The first months of the Trump administration at the head of the US government are being choked on Wall Street. The market has revolved its perception of the impact that the new president will have, and now it seems that what was going to be a growth engine for the American stock market, can have the opposite effect. At least, in the short term, investors are seeing: the survey of fund managers that Bank of America has carried out, between March 7 and 13, shows the largest capital of the American stock market throughout history in a period of one month. The managers have fled in Wall Street, to approach other assets, especially the European Stock Exchange. In the background underlies the fear that a commercial war generates a global recession, and that the investment theme that made Wall Street special, the so -called ‘American exception’, has disappeared. The stagflation scenario appears on the horizon and managers again anticipate inflationist rebounds, something that did not happen since 2021.
What happened in recent weeks in the American Stock Exchange shows how quickly the market can change. Wall Street sales are being very fast in recent weeks, and the latest survey of fund managers that Bank of America prepares helps to understand the reasons.
The change of opinion of the managers with the United States Stock Exchange is being historical.
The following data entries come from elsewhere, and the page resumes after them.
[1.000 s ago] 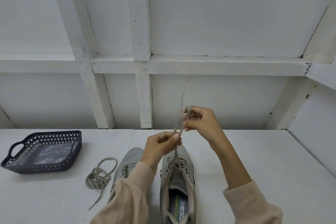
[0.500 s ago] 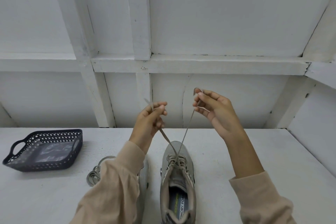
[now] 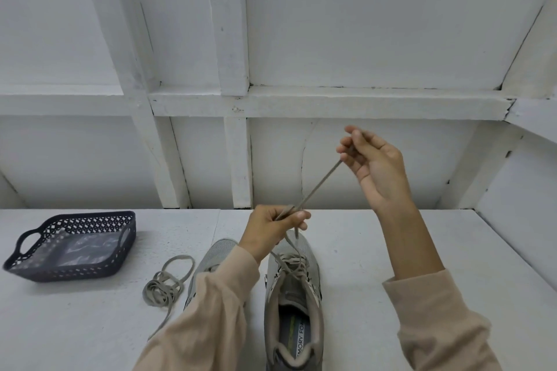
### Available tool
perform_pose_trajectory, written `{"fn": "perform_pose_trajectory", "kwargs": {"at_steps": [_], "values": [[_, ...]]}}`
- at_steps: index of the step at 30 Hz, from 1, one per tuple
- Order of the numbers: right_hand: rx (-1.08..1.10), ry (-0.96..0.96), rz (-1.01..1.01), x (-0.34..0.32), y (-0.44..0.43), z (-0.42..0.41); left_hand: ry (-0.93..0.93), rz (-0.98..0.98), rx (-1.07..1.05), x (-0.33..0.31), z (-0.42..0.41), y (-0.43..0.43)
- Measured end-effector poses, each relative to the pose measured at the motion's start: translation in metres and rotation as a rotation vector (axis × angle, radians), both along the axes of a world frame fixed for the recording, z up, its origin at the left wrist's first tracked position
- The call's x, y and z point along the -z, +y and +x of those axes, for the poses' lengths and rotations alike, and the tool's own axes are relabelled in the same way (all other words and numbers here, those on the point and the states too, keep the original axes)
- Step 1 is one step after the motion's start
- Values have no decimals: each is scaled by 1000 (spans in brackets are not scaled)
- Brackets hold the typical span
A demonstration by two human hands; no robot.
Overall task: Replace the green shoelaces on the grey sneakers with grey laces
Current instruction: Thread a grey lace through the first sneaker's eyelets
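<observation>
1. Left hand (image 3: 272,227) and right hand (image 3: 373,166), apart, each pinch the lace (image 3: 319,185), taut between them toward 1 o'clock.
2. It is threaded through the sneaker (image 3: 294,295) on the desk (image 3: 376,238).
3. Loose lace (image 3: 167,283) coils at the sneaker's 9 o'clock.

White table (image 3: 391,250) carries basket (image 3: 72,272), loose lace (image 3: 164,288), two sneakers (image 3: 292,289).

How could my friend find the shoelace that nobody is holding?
Start at the white table and find the dark basket on its left side. Between that basket and the nearer grey shoe lies the loose lace. It lies bunched in a tangle, while the other lace is pulled tight up from a shoe.
</observation>
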State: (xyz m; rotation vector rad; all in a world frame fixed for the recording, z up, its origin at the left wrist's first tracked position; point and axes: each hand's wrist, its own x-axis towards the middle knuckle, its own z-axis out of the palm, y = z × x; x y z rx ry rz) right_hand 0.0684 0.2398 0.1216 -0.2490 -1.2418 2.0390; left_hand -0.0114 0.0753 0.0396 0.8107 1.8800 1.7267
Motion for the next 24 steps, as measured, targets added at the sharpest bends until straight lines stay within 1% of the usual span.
{"fn": "perform_pose_trajectory", "kwargs": {"at_steps": [3,6,8,10,13,15,16,18,20,21,24], "values": [[111,29,25,3,10,3,-33,-51,-7,10,0,-3],[161,-29,122,11,9,6,-133,-30,6,16,-1,-4],[166,-104,228,19,8,9,-207,8,-19,19,-1,-3],[148,-198,303,33,9,13,-274,66,-109,23,-5,-5],[88,-412,412,63,11,26,-307,155,-226,29,-11,-12],[0,-576,574,86,9,36,-249,104,-191,30,-13,-19],[-70,-648,652,97,6,40,-197,37,-126,30,-12,-22],[-234,-757,767,116,-1,48,-23,-184,67,33,-7,-26],[-342,-800,847,127,-10,52,212,-439,216,42,-1,-27],[-361,-799,863,130,-14,53,292,-523,239,46,1,-26],[-346,-796,847,132,-26,55,453,-611,224,54,5,-21]]}}
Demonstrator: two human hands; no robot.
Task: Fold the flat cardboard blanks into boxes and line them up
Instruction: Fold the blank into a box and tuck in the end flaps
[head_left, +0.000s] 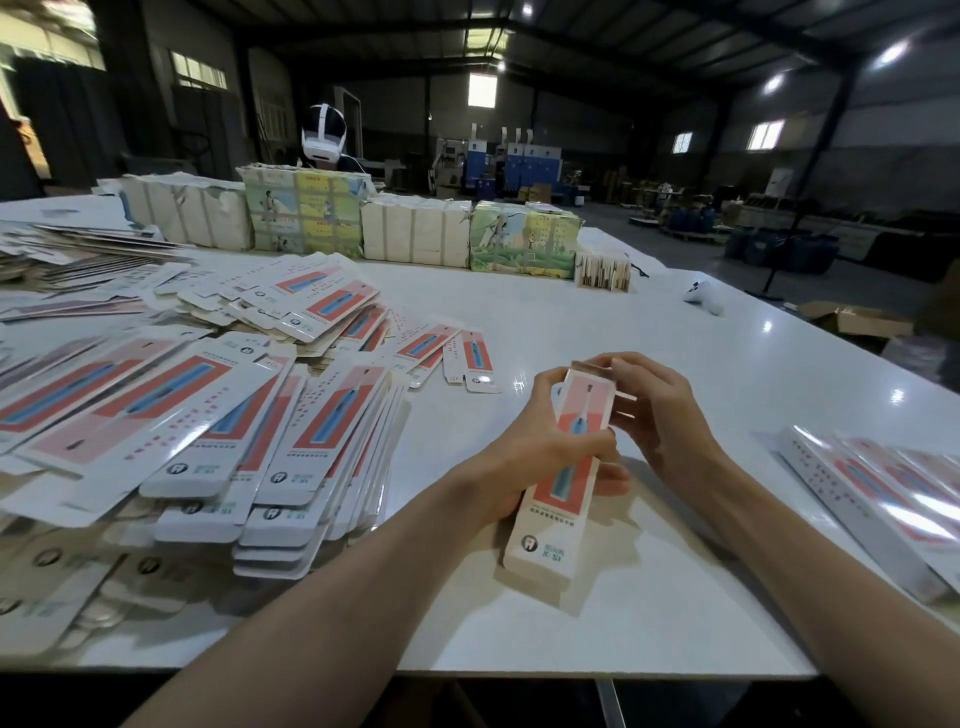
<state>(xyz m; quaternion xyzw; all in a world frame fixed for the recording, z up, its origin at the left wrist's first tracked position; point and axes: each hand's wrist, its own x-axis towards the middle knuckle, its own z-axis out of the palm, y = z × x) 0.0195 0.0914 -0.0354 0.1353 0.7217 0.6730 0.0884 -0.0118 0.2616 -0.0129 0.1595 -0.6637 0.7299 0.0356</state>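
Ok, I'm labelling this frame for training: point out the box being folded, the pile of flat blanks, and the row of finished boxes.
box being folded (563, 483): head view, on its printed front face.
pile of flat blanks (208, 415): head view, on a top blank's printed face.
row of finished boxes (878, 499): head view, on the nearest box's face.

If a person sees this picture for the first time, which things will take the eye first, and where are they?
First the eye meets the two hands, the left hand and the right hand, both holding a long pink box at the centre, above the white table. To the left sprawls a big heap of flat blanks, and finished boxes lie in a row at the right edge.
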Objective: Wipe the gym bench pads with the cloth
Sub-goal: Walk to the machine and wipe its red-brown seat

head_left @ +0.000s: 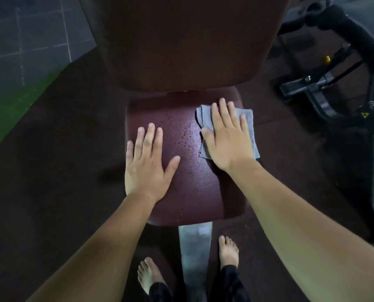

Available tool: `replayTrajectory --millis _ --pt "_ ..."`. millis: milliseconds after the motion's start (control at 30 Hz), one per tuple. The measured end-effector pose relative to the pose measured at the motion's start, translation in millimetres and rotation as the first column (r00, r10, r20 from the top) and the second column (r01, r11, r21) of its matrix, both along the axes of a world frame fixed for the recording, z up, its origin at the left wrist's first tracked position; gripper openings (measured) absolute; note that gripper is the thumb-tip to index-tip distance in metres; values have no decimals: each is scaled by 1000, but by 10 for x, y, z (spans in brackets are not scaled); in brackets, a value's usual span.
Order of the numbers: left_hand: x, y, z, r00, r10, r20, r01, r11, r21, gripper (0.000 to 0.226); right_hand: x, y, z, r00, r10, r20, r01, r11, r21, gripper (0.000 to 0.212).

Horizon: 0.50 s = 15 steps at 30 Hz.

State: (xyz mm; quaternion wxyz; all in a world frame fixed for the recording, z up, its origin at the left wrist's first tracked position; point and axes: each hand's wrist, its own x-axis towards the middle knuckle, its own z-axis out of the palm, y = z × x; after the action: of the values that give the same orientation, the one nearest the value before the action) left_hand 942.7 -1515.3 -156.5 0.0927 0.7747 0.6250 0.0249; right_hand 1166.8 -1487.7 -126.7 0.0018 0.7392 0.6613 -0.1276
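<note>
Fingers of the right hand (227, 138) lie straight and a little spread, and the whole palm presses flat on the grey folded fabric cloth (204, 117); nothing is pinched. I see the cloth coming out beyond the fingertips and on the thumb side and the little-finger side of this hand. Its outer edge reaches a bit over the right border of the dark red-brown padded seat pad (192, 177).

The left hand (147, 164) rests also flat and bare on the same pad, with fingers straight and close to each other and the thumb spread toward the right hand; it holds nothing. Between the two hands I see small water droplets (181, 131) on the shiny surface.

Beyond the fingertips of both hands rises the large dark brown back pad (181, 51). Behind the wrists a grey metal beam (195, 247) goes under the seat, with one bare foot (147, 275) on its left side and the other foot (228, 251) on its right. Farther out from the right hand stands a black machine frame (334, 88).
</note>
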Motion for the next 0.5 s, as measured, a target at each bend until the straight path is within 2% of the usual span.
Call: replayTrajectory --millis 67,200,300,367,433,500 --pt "-8 -6 5 1000 1 4 -1 1000 -8 82 -80 -302 16 999 38 15 -38 999 -2 69" --pt "-16 18 34 999 -5 37 6 999 -33 85 -228 -1246 29 971 237 4 -237 971 -13 71" --pt "-53 61 77 993 -9 121 15 998 -55 85 -3 -918 -5 957 289 3 -289 957 5 70" --pt "-127 71 96 986 -12 168 23 998 -64 86 148 -337 -20 981 195 18 -196 981 9 72" --pt "-249 61 116 981 9 193 4 998 -67 89 223 198 -1 999 29 -17 -29 999 27 75" --pt "-413 43 115 976 49 212 -31 996 -88 92 110 459 -21 995 -99 -14 100 994 45 74"
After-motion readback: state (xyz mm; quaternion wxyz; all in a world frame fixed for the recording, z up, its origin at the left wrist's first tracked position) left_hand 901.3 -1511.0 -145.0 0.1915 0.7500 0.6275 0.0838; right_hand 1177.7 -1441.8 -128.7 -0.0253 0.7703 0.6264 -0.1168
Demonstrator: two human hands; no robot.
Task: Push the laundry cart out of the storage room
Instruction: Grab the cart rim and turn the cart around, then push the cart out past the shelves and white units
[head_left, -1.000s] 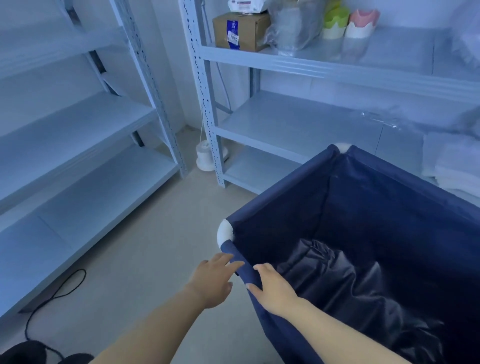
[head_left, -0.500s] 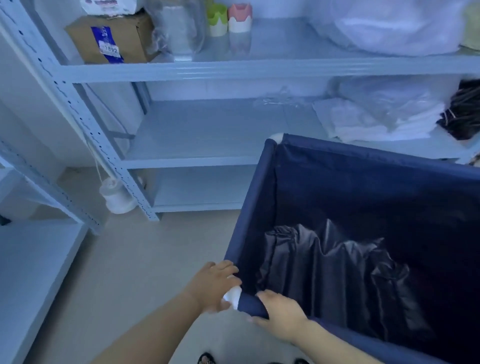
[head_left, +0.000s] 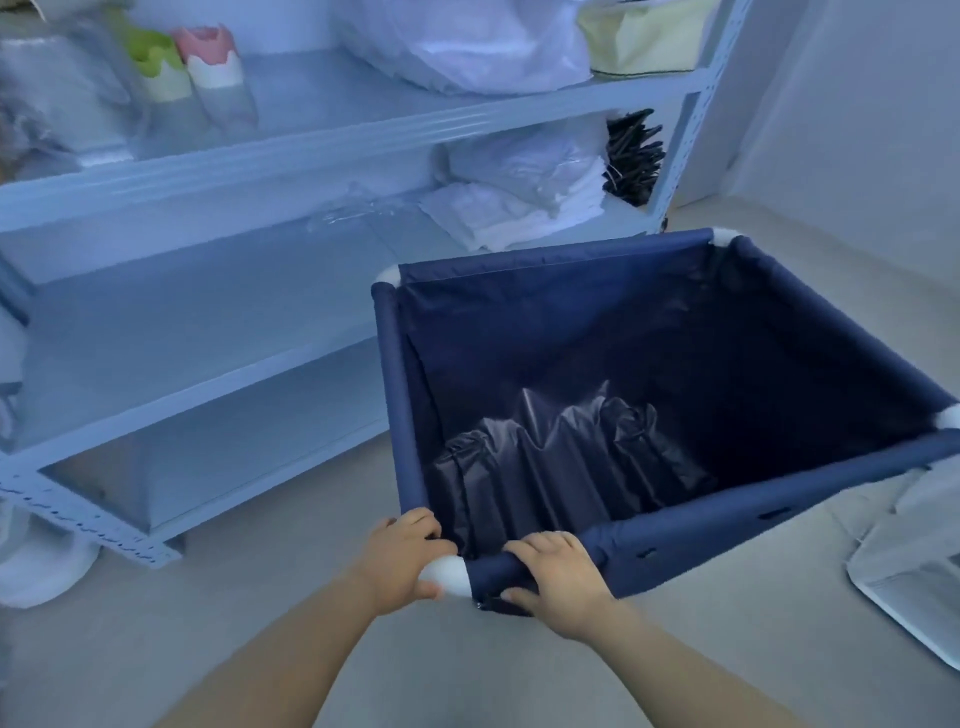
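Laundry cart (head_left: 571, 338) sits on the floor (head_left: 260, 649) at 1 o'clock beside the shelves (head_left: 208, 364) at 10, left hand (head_left: 399, 560) wrapped over its near corner cap (head_left: 448, 572), right hand (head_left: 563, 581) gripping the rim (head_left: 727, 522) next to it, I'd guess for steering leverage.

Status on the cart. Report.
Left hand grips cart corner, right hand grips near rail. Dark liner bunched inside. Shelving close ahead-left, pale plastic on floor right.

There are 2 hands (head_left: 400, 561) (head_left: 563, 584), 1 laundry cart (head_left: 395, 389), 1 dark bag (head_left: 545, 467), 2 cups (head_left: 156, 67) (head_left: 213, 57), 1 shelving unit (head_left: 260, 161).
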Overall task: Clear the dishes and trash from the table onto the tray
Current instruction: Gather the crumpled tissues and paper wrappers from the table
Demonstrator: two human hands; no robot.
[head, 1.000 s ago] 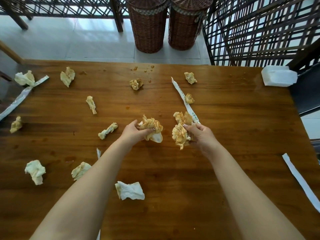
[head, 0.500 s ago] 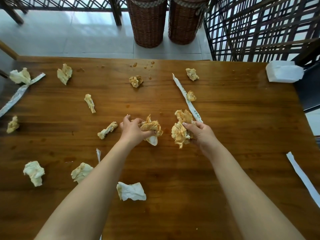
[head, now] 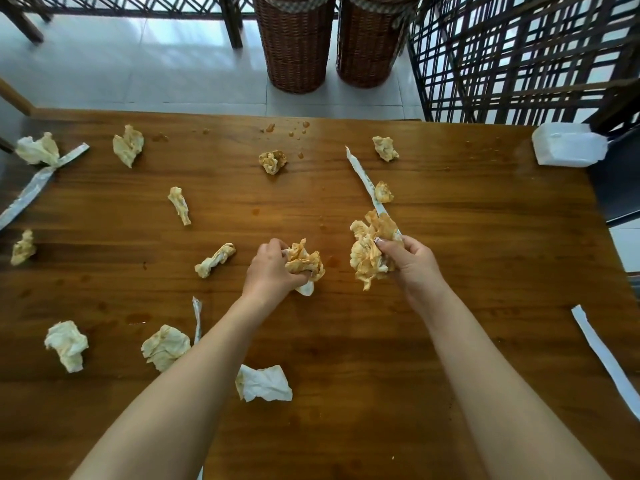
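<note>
Now: twisted napkin (head: 214,259) just left of left hand (head: 270,271), long axis slanting near-left to far-right. Left hand nearer than right hand (head: 415,261), so probably it takes it. Left hand curled around stained napkin wad (head: 306,261). To its right, right hand clamps bigger wad (head: 367,258), paper strip (head: 363,181) reaching it. Surface: wooden table (head: 485,237), glossy, sauce-spotted; tray not visible. Beyond, wicker baskets (head: 298,46).
</note>
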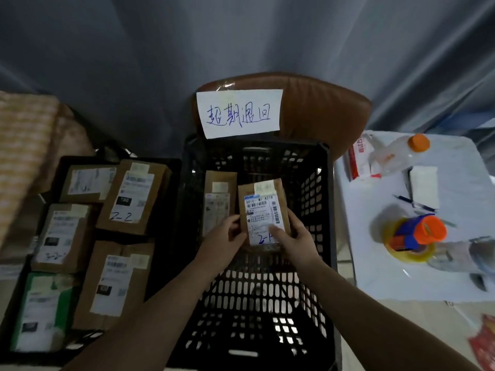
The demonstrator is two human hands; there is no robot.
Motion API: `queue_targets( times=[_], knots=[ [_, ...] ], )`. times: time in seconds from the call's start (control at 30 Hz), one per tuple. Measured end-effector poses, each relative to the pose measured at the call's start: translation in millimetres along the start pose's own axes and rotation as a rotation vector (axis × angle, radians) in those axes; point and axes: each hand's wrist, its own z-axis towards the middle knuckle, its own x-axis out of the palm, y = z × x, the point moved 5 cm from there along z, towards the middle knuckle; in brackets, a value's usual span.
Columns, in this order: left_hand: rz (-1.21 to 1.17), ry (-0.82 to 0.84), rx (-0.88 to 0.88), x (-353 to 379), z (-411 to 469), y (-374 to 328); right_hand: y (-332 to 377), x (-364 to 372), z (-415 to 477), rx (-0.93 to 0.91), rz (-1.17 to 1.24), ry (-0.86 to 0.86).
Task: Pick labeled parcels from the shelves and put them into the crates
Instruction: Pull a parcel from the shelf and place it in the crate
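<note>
both hands, left hand (223, 236) and right hand (296, 236), grip a flat cardboard parcel (263, 214) over the black lattice crate (316, 188).

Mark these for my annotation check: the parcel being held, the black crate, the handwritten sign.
parcel (263, 210), head view, on its shipping label
black crate (313, 188), head view, right wall
handwritten sign (239, 112), head view, paper centre

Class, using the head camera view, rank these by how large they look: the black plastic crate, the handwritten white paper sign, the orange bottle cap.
1. Black plastic crate, clearly largest.
2. Handwritten white paper sign.
3. Orange bottle cap, smallest.
The crate is also nearest the camera.
</note>
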Motion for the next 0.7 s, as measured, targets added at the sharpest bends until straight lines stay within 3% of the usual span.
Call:
queue_targets(
  times=[0.2, 0.3, 0.4, 0.53, 0.7],
  knots=[
    [0.187, -0.035, 0.071, 16, 84, 23, -19, 10, 108, -0.008, -0.14, -0.138],
    [0.496, -0.044, 0.095, 14, 111, 37, -22, 6, 130, -0.076, -0.291, -0.175],
    [0.721, -0.017, 0.06, 10, 132, 49, -31, -3, 139, -0.103, -0.213, -0.186],
    [0.727, 0.063, 0.027, 11, 153, 66, -43, 5, 157, -0.094, -0.15, -0.133],
    [0.652, -0.025, 0.092, 6, 154, 79, -62, 23, 176, -0.096, -0.195, -0.137]
  ],
)
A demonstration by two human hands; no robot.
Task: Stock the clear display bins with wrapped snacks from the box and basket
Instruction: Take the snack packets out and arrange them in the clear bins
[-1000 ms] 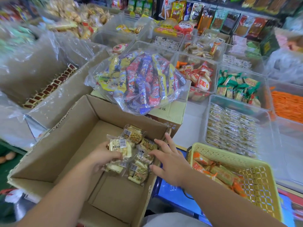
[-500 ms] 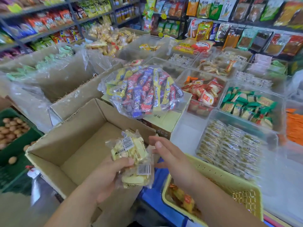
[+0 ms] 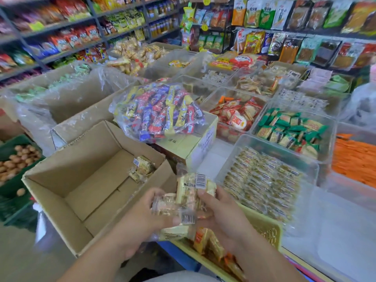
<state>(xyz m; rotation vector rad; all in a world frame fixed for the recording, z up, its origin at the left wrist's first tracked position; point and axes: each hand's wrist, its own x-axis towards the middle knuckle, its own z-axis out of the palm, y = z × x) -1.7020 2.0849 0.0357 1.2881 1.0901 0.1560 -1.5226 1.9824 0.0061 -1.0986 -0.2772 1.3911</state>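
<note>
Shop shelves (image 3: 61, 37) packed with bagged snacks line the back and left walls, and below them a counter of clear bins runs across the right half of the view. Nearest on the left stands the open cardboard box (image 3: 81, 180), flaps up and almost emptied. A few wrapped snacks (image 3: 142, 167) lie against its far right wall.

Right of it is the clear bin (image 3: 284, 152) already layered with pale packets that look the same kind, so it is probably where this load goes. The yellow basket (image 3: 268, 228) sits just in front of that bin, orange packets (image 3: 207, 241) in its near end.

Both hands meet above the gap between box and basket, holding a handful of wrapped snacks (image 3: 189, 200). The left hand (image 3: 142, 216) cups the bundle from beneath with curled fingers. The right hand (image 3: 221, 216) curls round its other side, thumb pressed on top. Two hands seem needed because the loose, slippery wrappers would spill from one.

The way to the bin looks open: up over the basket rim, then over the bin's near wall. The bag of mixed bars (image 3: 160, 112) on a shut carton (image 3: 193, 143) stands clear to the left.
</note>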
The capital output that has occurred in these assets is the fastest ever seen, since the survey began to be prepared, and they leave Wall Street as the most infrageding asset at this time in the wallets of the respondents.
At the same time, pessimism for economic growth has increased in the last month at an alarming pace, so much, that it was only faster at the worst moment of the Covid-19 pandemic. Now, 63% of the managers surveyed expect the world economy to contract in the next 12 months, compared to 8% recorded last month. Besides, The expectation that there are increases in business benefits in next year is being erasedAnd again, the majority opinion is that the profits of the companies will be lower than the current ones within 12 months.
Trump’s plan dilutes the ‘American exception’
The great concern that seems to have motivated the managers to take a turn in their perspectives and their portfolios, are Donald Trump’s policies. The fear of the commercial war is great at this time, And he is taking many investors to wonder if the tariffs of the new administration, and their counterparts, will end up being negative for the first bag of the planet. If in February the commercial war was the main danger that markets face, for 40% of respondents, 55% now believe. In addition, among the main risks for investors appears a new milestone, also related to Trump’s policies: that Doge, the cutting plan that Elon Musk is carrying out, ends up generating a recession.

In the background, the great danger that appears is that of stagflation. It is the most likely macroeconomic scenario at this time, in the opinion of the respondents, ahead of the stagnation, boom scenarios or the already known ‘golden rich’. What seems clear is that Trump’s plan will be inflationary for the world economy, and it is already a net 7% of the managers surveyed who expects an increase in inflation in the next 12 months. It is a significant change, taking into account that, during the last four years the managers have always maintained the perspective that inflation would continue to fall, and this idea has just disappeared.
The turn of the managers in their perception of the US stock market is being really aggressive. So much that a clear majority of respondents already recognize that the theme of investment that put the US as the best market on the planet, for being an exceptional, unique and exemplary country, has already touched the roof. That idea, known as “the American exception”, is no longer valid for 69% of the managers surveyed, which explains the rotation of investors from Wall Street to other assets.

Despite the change of opinion of the managers, respondents continue to consider that the scenario of a soft landing of the world economy remains the most likely, although in the last month the possibility of a hard landing occurs in the last month. In this context, survey54% believe that the most likely the American bonus is maintained in the next year between 4% and 5% of expiration profitability.